R for GIS

R is a great tool in the world of geospatial analyses. There are a number of powerful packages that allow us to load, process, analyze, and visualize geospatial data.

What is Geospatial Data?

Any data that has a geographic component is considered geospatial data. These components are often some form of coordinates, but could also be an address, zipcode, country, etc.

Geospatial data takes two forms: raster and vector data.

Today we will cover the basics of GIS with an introduction to raster data.

Rasters

These pixel values can represent many types of data. Land use could be encoded such that “1” represents agricultural land, “2” rural areas, “3” is forest, “4” water, and so on. They can also be continuous measurements, such as elevation. Consider this map:

This is a barebones plot of a raster. Not much to look at yet, but you can still derive information from this; a rough picture of hills and valleys has emerged, even with zero processing!

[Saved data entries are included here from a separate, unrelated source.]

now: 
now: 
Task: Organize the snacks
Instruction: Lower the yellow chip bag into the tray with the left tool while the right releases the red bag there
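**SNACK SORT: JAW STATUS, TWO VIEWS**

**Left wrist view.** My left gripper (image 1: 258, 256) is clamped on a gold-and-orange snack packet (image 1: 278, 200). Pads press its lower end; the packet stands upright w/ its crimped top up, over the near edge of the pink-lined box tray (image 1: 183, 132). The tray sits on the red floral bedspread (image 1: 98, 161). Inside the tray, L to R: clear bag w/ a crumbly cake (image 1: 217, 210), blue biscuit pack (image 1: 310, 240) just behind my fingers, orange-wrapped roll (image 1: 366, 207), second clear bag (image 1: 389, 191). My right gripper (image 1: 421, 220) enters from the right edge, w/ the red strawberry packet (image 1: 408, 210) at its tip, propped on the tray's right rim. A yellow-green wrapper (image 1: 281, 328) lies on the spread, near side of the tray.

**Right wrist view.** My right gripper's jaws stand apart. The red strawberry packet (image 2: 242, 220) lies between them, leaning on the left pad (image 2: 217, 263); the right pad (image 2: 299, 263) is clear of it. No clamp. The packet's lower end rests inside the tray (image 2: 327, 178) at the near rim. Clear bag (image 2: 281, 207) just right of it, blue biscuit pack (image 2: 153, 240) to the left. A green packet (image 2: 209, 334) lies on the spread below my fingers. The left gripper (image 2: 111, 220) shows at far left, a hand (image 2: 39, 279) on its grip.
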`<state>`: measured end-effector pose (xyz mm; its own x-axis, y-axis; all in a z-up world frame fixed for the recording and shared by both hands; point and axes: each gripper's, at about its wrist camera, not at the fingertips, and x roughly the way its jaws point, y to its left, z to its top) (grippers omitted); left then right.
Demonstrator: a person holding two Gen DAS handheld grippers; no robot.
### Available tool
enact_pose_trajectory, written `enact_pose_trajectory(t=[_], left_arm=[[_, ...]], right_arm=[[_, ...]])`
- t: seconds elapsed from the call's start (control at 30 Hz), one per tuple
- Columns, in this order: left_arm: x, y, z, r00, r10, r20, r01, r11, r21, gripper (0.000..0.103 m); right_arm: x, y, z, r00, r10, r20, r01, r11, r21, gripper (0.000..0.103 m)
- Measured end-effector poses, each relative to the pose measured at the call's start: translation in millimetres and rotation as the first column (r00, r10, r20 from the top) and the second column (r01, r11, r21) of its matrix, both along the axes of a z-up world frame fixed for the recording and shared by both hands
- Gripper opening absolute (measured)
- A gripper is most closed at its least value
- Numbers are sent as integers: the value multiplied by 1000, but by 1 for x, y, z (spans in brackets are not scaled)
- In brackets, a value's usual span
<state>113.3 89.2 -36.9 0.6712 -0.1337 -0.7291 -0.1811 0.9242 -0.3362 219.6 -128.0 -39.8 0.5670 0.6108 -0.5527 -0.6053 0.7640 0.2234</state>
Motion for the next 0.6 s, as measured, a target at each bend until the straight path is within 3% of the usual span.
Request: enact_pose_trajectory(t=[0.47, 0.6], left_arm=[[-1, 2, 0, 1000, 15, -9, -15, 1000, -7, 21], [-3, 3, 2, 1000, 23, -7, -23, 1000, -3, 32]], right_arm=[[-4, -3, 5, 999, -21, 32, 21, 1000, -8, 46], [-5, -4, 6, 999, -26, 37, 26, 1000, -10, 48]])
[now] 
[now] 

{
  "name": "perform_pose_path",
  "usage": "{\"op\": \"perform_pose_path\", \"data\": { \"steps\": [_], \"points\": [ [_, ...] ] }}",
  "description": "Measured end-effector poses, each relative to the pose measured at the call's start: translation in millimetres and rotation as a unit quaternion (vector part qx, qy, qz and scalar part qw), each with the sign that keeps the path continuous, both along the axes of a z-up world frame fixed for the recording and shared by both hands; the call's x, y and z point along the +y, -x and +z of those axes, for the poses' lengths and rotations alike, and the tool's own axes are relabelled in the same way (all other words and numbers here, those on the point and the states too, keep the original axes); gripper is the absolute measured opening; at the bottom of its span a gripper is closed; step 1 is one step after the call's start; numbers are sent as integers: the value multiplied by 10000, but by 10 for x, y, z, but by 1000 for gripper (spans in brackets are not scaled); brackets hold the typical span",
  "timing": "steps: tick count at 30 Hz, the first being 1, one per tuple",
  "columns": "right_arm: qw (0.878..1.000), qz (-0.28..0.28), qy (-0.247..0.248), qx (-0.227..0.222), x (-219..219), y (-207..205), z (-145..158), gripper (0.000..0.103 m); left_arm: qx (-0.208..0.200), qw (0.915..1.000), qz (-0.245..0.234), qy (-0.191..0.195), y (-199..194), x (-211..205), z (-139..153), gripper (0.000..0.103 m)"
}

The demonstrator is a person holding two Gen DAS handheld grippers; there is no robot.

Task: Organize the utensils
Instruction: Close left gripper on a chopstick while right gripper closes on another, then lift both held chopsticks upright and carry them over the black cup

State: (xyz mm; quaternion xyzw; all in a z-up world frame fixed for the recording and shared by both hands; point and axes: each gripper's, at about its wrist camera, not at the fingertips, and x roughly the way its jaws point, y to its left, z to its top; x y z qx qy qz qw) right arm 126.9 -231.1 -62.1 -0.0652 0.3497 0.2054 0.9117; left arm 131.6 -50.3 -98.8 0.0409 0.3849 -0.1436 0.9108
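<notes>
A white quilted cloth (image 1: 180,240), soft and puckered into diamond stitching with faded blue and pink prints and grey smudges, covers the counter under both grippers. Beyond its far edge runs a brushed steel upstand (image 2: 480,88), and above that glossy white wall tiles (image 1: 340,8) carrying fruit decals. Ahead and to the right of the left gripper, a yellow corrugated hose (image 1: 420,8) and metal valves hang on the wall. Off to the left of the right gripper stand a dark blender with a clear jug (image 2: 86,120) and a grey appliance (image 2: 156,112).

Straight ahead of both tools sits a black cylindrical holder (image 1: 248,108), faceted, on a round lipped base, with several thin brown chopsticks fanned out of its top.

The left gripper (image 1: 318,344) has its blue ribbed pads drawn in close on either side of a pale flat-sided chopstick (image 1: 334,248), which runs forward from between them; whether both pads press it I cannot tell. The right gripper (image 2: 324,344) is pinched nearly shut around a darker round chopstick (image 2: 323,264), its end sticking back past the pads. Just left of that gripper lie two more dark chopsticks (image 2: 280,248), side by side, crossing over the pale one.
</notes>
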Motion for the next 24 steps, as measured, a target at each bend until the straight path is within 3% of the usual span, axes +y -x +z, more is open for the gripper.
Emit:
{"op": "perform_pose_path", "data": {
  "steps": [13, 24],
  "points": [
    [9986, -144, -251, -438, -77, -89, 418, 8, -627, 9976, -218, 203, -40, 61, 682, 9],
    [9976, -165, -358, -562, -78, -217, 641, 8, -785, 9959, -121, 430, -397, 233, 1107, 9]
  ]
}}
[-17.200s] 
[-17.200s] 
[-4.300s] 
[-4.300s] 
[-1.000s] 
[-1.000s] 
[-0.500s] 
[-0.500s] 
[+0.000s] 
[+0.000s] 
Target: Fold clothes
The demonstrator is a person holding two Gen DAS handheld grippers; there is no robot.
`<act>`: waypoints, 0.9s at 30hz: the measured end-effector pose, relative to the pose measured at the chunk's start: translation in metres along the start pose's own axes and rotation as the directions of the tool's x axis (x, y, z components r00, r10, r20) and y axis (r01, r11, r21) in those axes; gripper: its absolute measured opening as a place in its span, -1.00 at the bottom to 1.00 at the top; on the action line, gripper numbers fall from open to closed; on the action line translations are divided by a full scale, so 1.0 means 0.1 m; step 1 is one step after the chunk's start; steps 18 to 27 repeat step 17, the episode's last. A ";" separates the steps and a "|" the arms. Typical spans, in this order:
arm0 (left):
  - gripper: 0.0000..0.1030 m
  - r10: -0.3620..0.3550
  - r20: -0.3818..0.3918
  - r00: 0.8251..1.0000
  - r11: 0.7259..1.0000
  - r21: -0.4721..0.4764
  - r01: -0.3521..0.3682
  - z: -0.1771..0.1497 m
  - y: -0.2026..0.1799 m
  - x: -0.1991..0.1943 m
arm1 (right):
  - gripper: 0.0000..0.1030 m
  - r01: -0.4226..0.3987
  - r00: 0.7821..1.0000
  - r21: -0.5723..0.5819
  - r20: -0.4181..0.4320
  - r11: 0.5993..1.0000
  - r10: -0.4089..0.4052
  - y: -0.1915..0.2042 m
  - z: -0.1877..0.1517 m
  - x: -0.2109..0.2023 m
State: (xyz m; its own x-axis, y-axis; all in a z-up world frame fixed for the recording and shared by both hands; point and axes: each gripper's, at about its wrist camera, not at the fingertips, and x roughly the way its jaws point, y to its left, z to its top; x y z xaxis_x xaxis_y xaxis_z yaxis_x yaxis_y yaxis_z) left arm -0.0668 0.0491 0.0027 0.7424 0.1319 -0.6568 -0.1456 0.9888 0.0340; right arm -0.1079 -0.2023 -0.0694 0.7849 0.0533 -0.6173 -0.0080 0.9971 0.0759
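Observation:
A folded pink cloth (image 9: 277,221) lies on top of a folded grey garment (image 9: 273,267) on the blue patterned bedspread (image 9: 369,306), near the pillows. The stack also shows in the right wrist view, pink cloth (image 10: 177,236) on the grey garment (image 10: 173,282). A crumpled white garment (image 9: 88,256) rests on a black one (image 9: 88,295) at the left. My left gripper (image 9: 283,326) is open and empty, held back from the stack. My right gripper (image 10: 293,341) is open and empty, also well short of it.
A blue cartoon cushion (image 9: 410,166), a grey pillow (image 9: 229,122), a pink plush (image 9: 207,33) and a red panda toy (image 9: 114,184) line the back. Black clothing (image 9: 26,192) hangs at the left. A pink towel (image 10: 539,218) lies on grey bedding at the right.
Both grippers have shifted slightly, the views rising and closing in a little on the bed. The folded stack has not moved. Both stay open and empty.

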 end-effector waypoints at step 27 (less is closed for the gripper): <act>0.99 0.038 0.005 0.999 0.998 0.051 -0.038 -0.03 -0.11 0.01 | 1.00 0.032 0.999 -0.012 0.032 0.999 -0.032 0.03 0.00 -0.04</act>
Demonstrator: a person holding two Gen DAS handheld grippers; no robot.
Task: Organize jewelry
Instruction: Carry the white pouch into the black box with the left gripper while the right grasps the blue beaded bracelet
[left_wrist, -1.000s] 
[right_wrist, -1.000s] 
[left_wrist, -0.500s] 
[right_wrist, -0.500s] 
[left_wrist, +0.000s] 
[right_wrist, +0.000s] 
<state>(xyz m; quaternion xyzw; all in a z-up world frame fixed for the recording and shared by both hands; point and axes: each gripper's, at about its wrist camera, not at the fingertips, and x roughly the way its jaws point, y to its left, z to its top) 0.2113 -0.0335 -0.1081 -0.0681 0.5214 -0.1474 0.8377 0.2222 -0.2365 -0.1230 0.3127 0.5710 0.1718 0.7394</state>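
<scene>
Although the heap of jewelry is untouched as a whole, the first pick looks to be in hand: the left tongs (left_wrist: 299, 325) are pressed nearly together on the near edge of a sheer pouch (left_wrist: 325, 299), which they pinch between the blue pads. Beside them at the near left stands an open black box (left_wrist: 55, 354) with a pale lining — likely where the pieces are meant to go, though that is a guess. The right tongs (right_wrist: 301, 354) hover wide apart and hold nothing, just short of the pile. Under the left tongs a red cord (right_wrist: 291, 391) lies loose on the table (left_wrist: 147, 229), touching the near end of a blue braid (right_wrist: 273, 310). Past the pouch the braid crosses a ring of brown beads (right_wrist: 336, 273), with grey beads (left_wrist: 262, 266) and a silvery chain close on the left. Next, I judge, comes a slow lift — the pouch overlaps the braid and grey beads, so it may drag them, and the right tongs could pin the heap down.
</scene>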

More on this next week, but one way of cleaning this up would be to reduce elevation measurements down into categories and then plot the categories:

Raster Components

One common form that raster data comes in is called the GeoTIFF. You may have encountered .tif files before - originally created as a standard format for output of scanners, TIFFs essentially store images as rasters. GeoTIFFS are simply TIFFs that contain additional spatial metadata. Tis metadata includes:

Lets load up a raster and take a look. First, you will need two packages: raster and rgdal.

library(raster)
library(rgdal)

DSM_HARV <- raster("./data/HARV_dsmCrop.tif")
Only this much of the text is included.